Which game are you playing, and what's your population?
Riot took place around 1925 and I had a population around 25000.
This isn't the same City but is very similar:
Have you checked whether the rioting areas had adequately funded police coverage? Also, aura is a separate measure from land value. You can have high land value with low aura. But the source of your troubles is probably a lack of money.
I understand that debt can be scary, but learning to use your money well is an important skill. Because it's just a game, you can afford to make mistakes, and the worst that can happen is you have to restart.
You haven't specified what your goals in the game are, but from your screenshot, it looks like you're trying to build a nice-looking city where your sims have all their needs met. The reason I think so is because you're using water towers, which fit in with the aesthetics of the city at the cost of being an inefficient source of water. Your road layout and city plan are pleasing to the eye, and you've built up a neat lakeside neighbourhood. You have many civic services and what looks to be a robust public transit system that includes expensive subways.
The downsides, as you're probably keenly aware, are money problems and slow growth.
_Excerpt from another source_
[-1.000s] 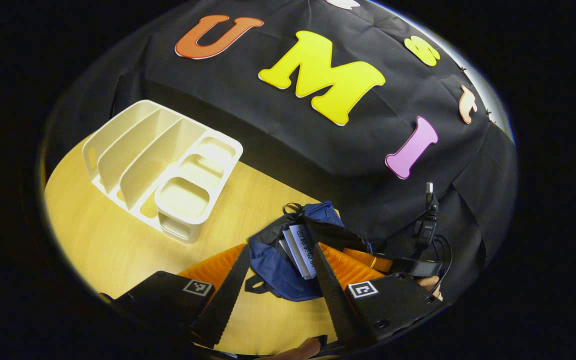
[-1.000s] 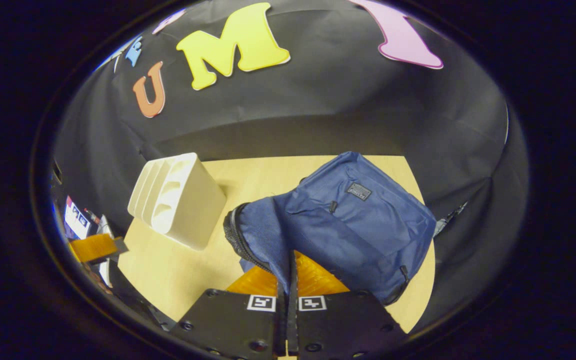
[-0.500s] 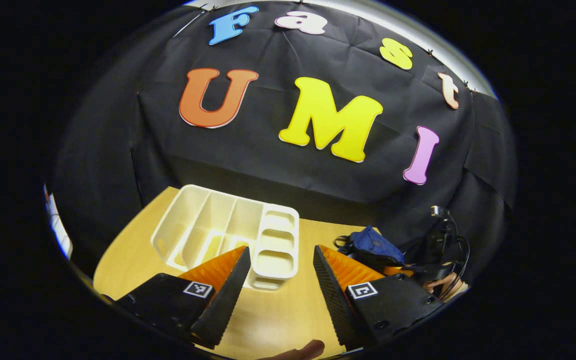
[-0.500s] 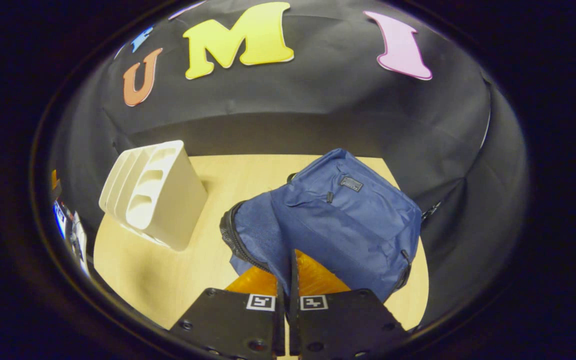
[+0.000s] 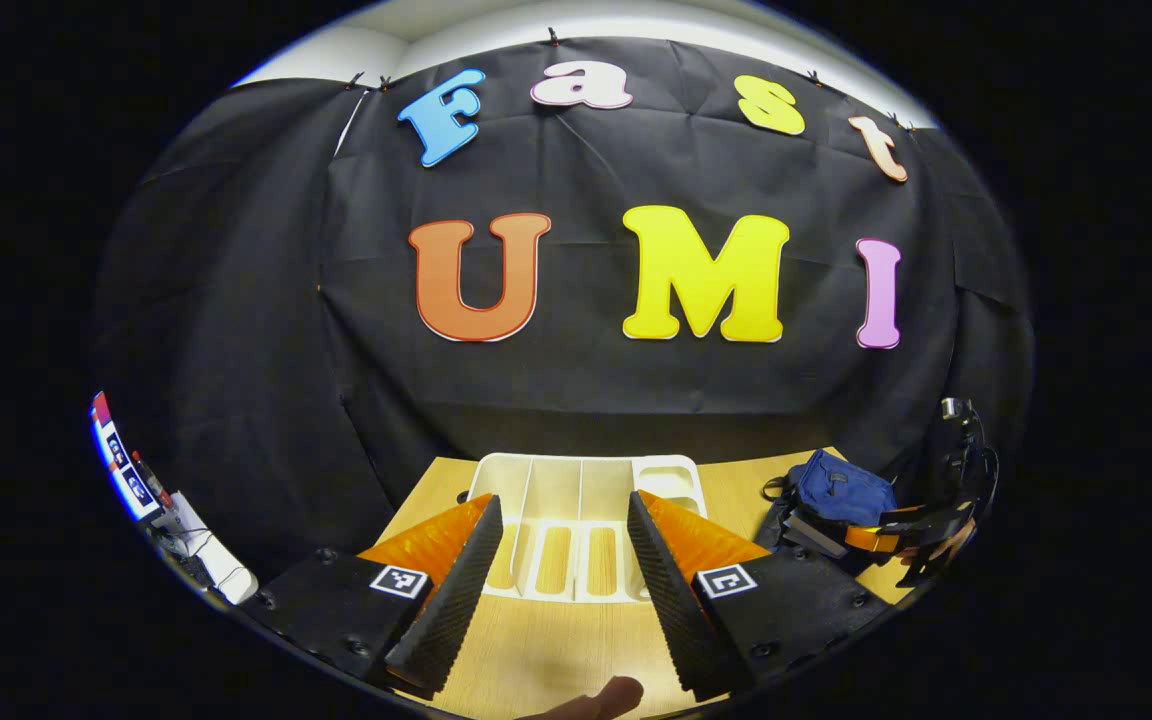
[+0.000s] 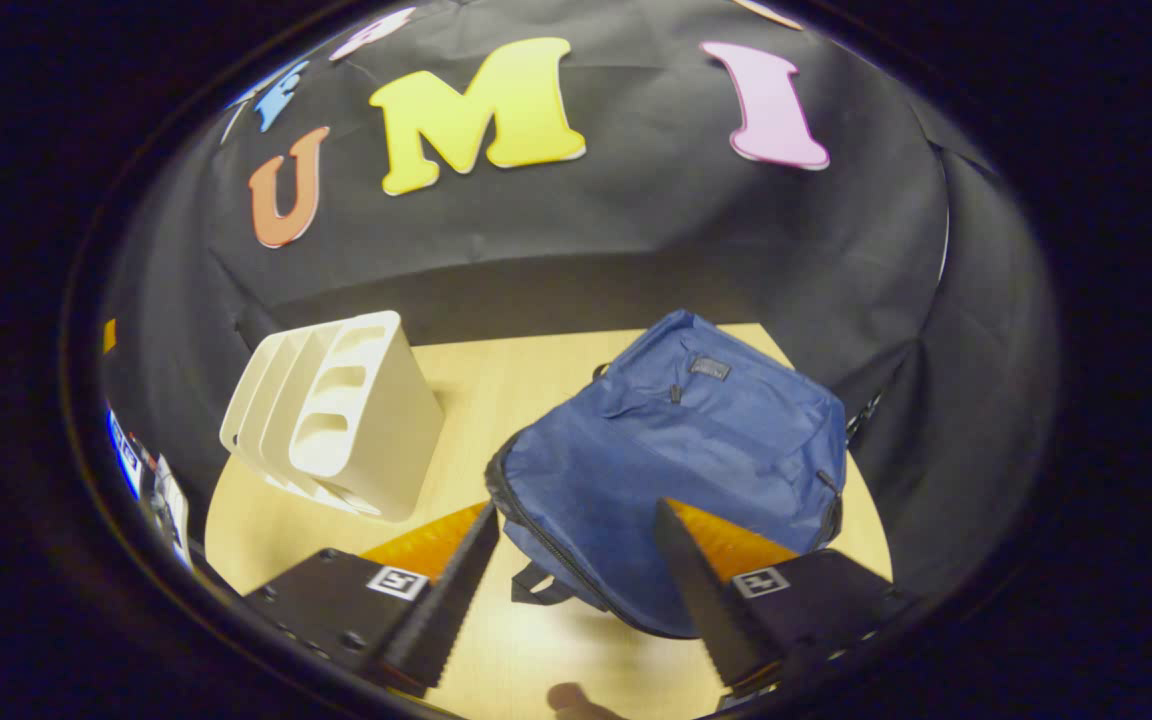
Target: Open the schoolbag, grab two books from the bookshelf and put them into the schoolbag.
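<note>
Now both grippers hang over the wooden bench point(image 5: 556, 650), neither one holding anything.

Left gripper point(image 5: 561, 590): jaws spread wide, empty. Between them, farther off, sits the white bookshelf point(image 5: 586, 505), a plastic desk organiser with long upright slots and small compartments along one end. From the left gripper view its slots look bare; bench wood shows through the openings in its base. No books can be made out in it.

Right gripper point(image 6: 576, 590): jaws also wide apart, gripping nothing. They frame the near edge of the navy schoolbag point(image 6: 676, 450), which lies flat on the bench with its front pocket and small label patch facing up. A zipper line runs along the bag's near-left edge; whether the mouth is open there I cannot tell from this angle. A dark strap loop pokes out from under the bag's near side onto the bench.

In the right gripper view the bookshelf point(image 6: 346, 420) stands just left of the schoolbag, apart from it, a strip of bench between them.

In the left gripper view the schoolbag point(image 5: 836, 490) is small at the far right of the bench, with pale edges, seemingly of books, showing at its near side. Just beside it is the other gripper point(image 5: 921, 520), with dark cabling rising behind it.

A fingertip point(image 5: 601, 697) shows at the bottom edge of the left gripper view.
</note>
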Tool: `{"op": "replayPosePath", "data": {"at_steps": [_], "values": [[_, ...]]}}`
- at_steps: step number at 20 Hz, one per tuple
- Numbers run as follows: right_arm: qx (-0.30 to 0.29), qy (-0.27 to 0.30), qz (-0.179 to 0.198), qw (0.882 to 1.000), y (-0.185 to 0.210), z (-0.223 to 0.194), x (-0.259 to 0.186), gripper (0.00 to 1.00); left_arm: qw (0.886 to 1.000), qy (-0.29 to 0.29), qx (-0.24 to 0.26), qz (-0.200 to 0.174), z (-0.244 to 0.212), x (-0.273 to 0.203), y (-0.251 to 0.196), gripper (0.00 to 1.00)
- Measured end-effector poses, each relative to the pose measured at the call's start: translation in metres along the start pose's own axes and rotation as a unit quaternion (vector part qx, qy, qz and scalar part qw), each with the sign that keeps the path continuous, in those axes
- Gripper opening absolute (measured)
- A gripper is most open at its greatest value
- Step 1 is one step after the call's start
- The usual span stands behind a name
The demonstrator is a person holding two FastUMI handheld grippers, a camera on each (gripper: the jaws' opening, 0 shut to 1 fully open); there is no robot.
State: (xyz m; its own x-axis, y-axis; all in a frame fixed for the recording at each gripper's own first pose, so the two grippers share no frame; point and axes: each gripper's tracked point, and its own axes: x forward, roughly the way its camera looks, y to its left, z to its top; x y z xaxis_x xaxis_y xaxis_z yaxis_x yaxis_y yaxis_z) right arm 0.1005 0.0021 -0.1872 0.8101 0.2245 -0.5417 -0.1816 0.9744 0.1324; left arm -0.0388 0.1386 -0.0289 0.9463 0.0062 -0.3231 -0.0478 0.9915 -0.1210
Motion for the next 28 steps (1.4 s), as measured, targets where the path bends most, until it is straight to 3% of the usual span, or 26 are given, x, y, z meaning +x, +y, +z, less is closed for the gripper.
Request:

You have to fiddle with taxes to make the budget work and to afford to expand your city and its services.
I've attached a screenshot of my current city, which hasn't gone as I'd hoped. I've been using this city to experiment with different layouts, which is why the city is an ugly mess. The roads don't make sense, and the zones are all jumbled. I began with flattened terrain and the hard difficulty level, where you start with a $10,000 loan. I kept taking out more loans to build the city and didn't start making a profit until the second or third year, which also coincided with a tax hike to about 10%. It took another couple of years before I could provide every civic service and I could gradually reduce taxes to their current level of 5% on all zones. The year is now 1921, the city has a population 250,000, collects about $120,000 a year in taxes , and has an annual budget surplus of $60,000. Traffic, believe it or not, is mostly under control, with very few tiles actually being congested. You'll notice that I still have three outstanding loans. Two were to expand the city beyond what the annual surplus could afford, and one was to rebuild sections that had been destroyed when an earthquake snaked its way through the city. (Earthquake resistance and retrofitting doesn't help when an earthquake creates a rift.)
So loans are nothing to fear. The fact that you start with a loan on the hard difficulty level is the developer's way of hinting that you can make money faster than you have to repay the loan. I would suggest starting a couple of cities on hard and seeing if you can make it to a healthy surplus without getting kicked out of office.
Once you lose your fear of loans, hopefully you will no longer need to mess with the tax rates to raise funds.
The key to understanding loans is that you must spend the money on something that makes money. If you borrow $10,000, your annual repayment is $1,200 is for ten years. As long as you can spend that $10,000 in such a way that you generate more than $1,200 in income, you will be able to service the loan, and any additional income you make is gravy.
Looking at your city, I see that you build a lot of parks--which is good. Your tax revenue will be hampered by your lack of growth because your land values won't go above medium until your neighbourhood is using significantly more land. It's a catch-22: to make money, you need to expand; to expand, you need to have money. It's a problem that's solved by loans. Your subway and rail network looks nice, but the cost is probably strangling your budget--not just the stations, but the subway tunnels probably cost you more in maintenance than all your roads and rails put together. It takes a rich city to afford a luxury transit system, and the subway is the king of transit systems. It might be the first mass transit option that becomes available, but because of the cost, it should be the last one you build.